Why Won’t My Toilet Flush?
There are many reasons why the toilet won’t flush.
Sometimes it’s a simple fix, the chain connecting the flush lever to the flapper might be broken or loose, which prevents the flap from being lifted up high enough to let water in the tank so the toilet can flush.
In that case, the chain may just need to be shortened or replaced.
Also, the flapper itself may be worn or broken and need to be replaced.
Or, you may just need to see if the water valve was accidentally turned off, or if it’s too low.
Turning the valve all the way up may remedy the problem. Then again, if you’ve taken all these steps and your toilet still doesn’t flush, it could be a bigger issue.
That’s when it’s time to get help from a plumbing professional.
A toilet bowl that empties slowly, also known as a “slow” or “weak flush,” is often the result of the jet holes under the rim of the bowl becoming clogged with minerals such as calcium, lime, or rust-buildup.
Over time, these deposits restrict and block water from flowing into the toilet bowl, causing a weak flush.
Many times this problem can be easily fixed by using a wire coat hanger to gently poke each flush hole to clear out any debris. This will allow the water to drain freely again.
Why is My Toilet Running?
When your toilet continues to run long after flushing, that can be due to a variety of problems.

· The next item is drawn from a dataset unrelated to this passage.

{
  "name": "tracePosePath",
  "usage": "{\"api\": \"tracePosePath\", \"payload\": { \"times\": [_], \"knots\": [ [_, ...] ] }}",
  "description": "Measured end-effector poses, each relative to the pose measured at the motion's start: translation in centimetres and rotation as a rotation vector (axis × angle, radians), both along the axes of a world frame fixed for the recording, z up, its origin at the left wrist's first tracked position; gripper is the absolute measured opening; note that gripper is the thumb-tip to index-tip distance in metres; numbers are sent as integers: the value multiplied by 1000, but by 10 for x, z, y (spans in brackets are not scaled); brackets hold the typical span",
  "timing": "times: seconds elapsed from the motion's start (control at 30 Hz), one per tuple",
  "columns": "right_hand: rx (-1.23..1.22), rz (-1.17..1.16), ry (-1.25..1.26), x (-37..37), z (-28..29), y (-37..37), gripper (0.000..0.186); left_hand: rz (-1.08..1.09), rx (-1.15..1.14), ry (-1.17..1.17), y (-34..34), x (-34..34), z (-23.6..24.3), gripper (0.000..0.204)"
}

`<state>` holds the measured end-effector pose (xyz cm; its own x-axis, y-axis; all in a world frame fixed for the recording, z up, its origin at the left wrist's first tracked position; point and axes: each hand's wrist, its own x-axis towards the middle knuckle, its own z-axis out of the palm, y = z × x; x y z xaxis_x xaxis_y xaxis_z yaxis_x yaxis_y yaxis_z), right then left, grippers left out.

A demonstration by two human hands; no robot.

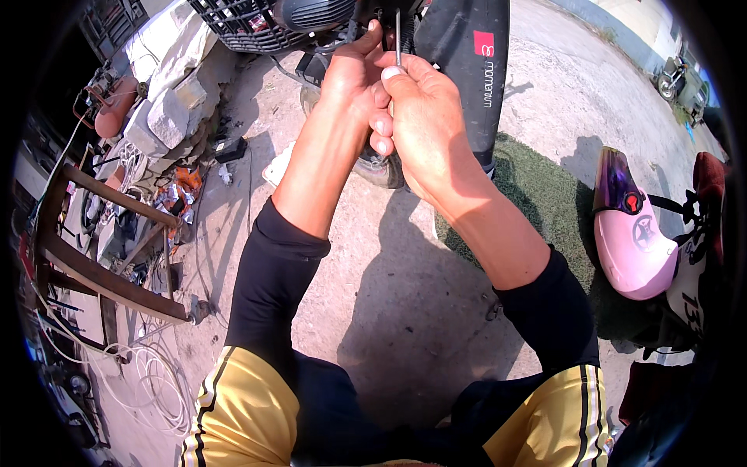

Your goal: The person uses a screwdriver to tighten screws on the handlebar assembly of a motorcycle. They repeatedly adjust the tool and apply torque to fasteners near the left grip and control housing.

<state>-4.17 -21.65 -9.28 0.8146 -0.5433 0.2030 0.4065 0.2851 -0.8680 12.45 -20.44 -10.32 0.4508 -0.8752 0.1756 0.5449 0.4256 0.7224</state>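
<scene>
My right hand [428,128] is closed on a slim metal tool [398,35], a screwdriver by the look of it, its shaft standing up into a dark recess of a vehicle. My left hand [348,82] is just left of it, fingers curled against the right hand; its thumb points up at the recess, and whatever it grips is hidden. Right of the hands is a long black panel [459,93] with a red label. Above them are a black plastic basket [237,23] and a ribbed dark housing [311,12]. The point where the tool ends is too dark to make out.
A pink helmet [630,253] lies at right by a green mat [521,167]. At left are stone blocks [167,117], a red compressor [117,105], a rusty metal frame [117,272], scattered debris and a coiled pale hose [156,373]. A parked motorbike [668,82] stands farther back.
</scene>
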Motion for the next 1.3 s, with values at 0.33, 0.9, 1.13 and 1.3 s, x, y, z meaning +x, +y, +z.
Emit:
{"api": "tracePosePath", "payload": {
  "times": [0.33,0.9,1.13,1.3],
  "knots": [
    [-159,-69,136,-10,-24,-40,32,243,-83,111,-13,-27,2,20],
    [-492,-127,207,6,-17,-33,31,678,232,-1036,37,3,-34,27],
    [-337,-55,259,9,-26,-10,24,735,-27,-1282,37,5,-57,30],
    [-315,-31,307,14,-26,14,30,777,-311,-1106,36,24,-70,23]
  ]
}}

Water may be leaking through a poorly fitting or defective flapper or float apparatus that fails to seal the flush valve between the tank and bowl.
Or, water could be leaking into the overflow tube. A defective toilet fill valve, float arm, tank stopper or inlet valve might also be the problem.
After you’ve looked at everything noted here, if your toilet is still running continually, your best bet is to call a plumber.
A running toilet is not a problem to ignore, since you could be wasting hundreds of gallons of water a day.
Why is My Toilet Clogged?
Excessive use of toilet paper, or attempting to flush anything down the toilet other than toilet tissue can clog pipes, which, after a flush, results in the dreaded overflow.
Flushing paper towels, wet wipes, diapers, sanitary napkins, and excess hair from a brush are all common culprits behind toilet blockages.
In homes with hard water, mineral deposits can build up, eventually making the toilet drain too narrow for solid waste to pass through.
If the clog is simply a blockage in the pipe below or immediately adjacent to the toilet, many blockages can be cleared using a plunger or toilet auger.
If that doesn’t work, pouring a pot of very hot (not boiling) water into the toilet will often dislodge the clog.
Chemical drain cleaners, on the other hand, are not always the best solution since they can damage pipes and cause them to deteriorate at a faster rate.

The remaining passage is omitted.